Stored entries

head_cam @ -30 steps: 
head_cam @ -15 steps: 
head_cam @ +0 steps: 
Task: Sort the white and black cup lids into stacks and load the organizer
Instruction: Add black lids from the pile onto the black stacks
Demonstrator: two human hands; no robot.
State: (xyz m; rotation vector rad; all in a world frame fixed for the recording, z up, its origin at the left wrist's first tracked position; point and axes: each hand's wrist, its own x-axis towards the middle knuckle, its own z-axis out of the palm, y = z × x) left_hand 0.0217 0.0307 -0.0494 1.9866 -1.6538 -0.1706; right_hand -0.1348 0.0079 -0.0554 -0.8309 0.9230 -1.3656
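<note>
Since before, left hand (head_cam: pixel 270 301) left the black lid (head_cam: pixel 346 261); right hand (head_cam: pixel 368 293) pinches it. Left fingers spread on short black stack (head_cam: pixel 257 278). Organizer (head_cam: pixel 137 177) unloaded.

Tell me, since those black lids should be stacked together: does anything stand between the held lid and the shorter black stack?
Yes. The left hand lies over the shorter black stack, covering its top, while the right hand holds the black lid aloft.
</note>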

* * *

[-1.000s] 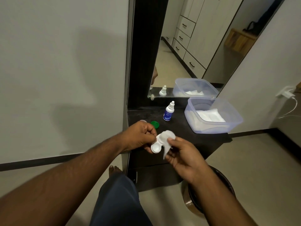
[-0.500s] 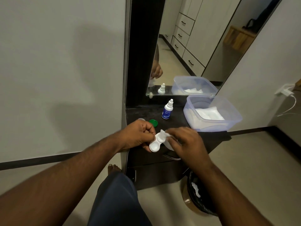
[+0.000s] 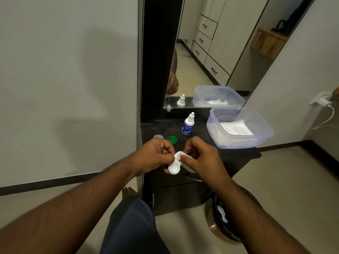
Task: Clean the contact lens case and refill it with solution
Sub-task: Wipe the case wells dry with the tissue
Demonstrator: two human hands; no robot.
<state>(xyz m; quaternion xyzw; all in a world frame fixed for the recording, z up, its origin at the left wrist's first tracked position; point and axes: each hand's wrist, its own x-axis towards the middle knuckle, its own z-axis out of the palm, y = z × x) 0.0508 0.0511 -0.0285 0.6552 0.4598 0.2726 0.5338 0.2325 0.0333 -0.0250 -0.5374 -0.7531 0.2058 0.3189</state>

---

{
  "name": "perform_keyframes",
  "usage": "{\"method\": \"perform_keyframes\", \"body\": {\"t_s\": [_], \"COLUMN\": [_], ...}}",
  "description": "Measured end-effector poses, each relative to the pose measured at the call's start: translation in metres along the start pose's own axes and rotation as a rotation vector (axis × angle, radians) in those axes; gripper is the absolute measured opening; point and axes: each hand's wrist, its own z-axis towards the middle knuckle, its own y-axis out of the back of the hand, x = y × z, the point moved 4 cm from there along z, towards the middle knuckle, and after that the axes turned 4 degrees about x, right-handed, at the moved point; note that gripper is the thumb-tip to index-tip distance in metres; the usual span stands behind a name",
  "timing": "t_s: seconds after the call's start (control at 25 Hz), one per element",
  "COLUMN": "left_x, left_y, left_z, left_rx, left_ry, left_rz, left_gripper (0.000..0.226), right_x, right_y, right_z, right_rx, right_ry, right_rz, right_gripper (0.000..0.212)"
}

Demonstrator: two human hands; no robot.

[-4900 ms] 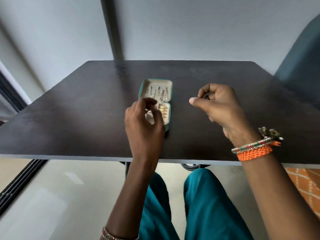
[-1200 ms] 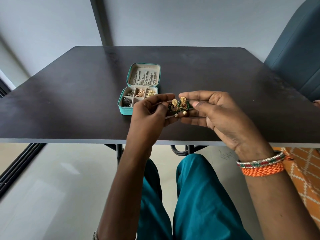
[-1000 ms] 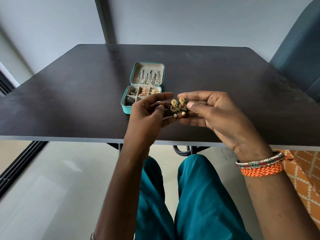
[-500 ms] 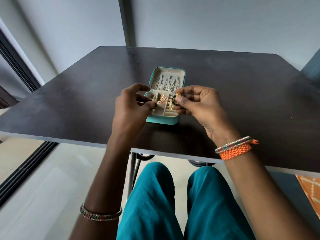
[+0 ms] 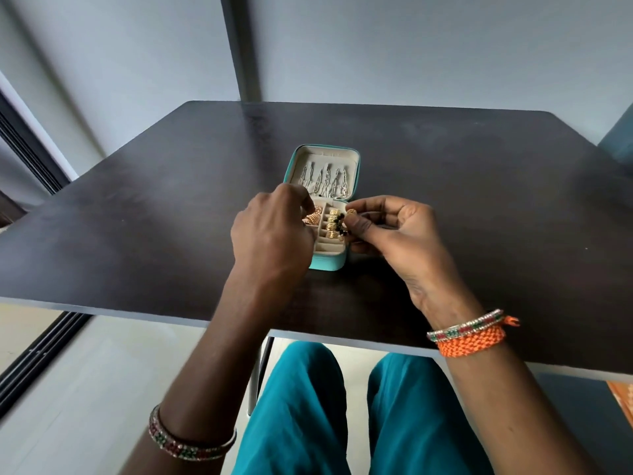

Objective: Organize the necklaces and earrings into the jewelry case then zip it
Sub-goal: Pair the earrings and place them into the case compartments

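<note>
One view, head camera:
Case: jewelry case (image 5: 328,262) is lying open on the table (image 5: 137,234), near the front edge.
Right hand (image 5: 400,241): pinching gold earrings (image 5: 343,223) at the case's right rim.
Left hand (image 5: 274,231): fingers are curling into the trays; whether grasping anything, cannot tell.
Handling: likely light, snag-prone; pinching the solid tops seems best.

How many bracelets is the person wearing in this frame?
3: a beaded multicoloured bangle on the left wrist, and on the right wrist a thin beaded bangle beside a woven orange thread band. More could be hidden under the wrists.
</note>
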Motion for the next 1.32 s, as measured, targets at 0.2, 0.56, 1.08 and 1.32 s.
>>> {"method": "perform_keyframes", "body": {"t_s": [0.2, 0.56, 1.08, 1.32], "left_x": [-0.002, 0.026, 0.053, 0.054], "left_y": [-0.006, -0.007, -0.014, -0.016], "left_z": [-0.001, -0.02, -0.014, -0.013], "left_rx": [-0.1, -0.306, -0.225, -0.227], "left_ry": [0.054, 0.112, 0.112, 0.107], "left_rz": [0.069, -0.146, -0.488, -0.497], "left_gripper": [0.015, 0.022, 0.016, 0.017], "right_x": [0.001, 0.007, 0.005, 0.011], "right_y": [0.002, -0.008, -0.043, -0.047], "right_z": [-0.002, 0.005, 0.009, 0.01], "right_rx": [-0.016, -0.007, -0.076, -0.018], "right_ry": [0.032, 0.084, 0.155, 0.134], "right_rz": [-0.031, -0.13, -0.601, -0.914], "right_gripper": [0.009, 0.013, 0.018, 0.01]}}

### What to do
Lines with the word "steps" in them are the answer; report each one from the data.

### The answer
head_cam @ -30 steps: 
head_cam @ -15 steps: 
head_cam @ +0 steps: 

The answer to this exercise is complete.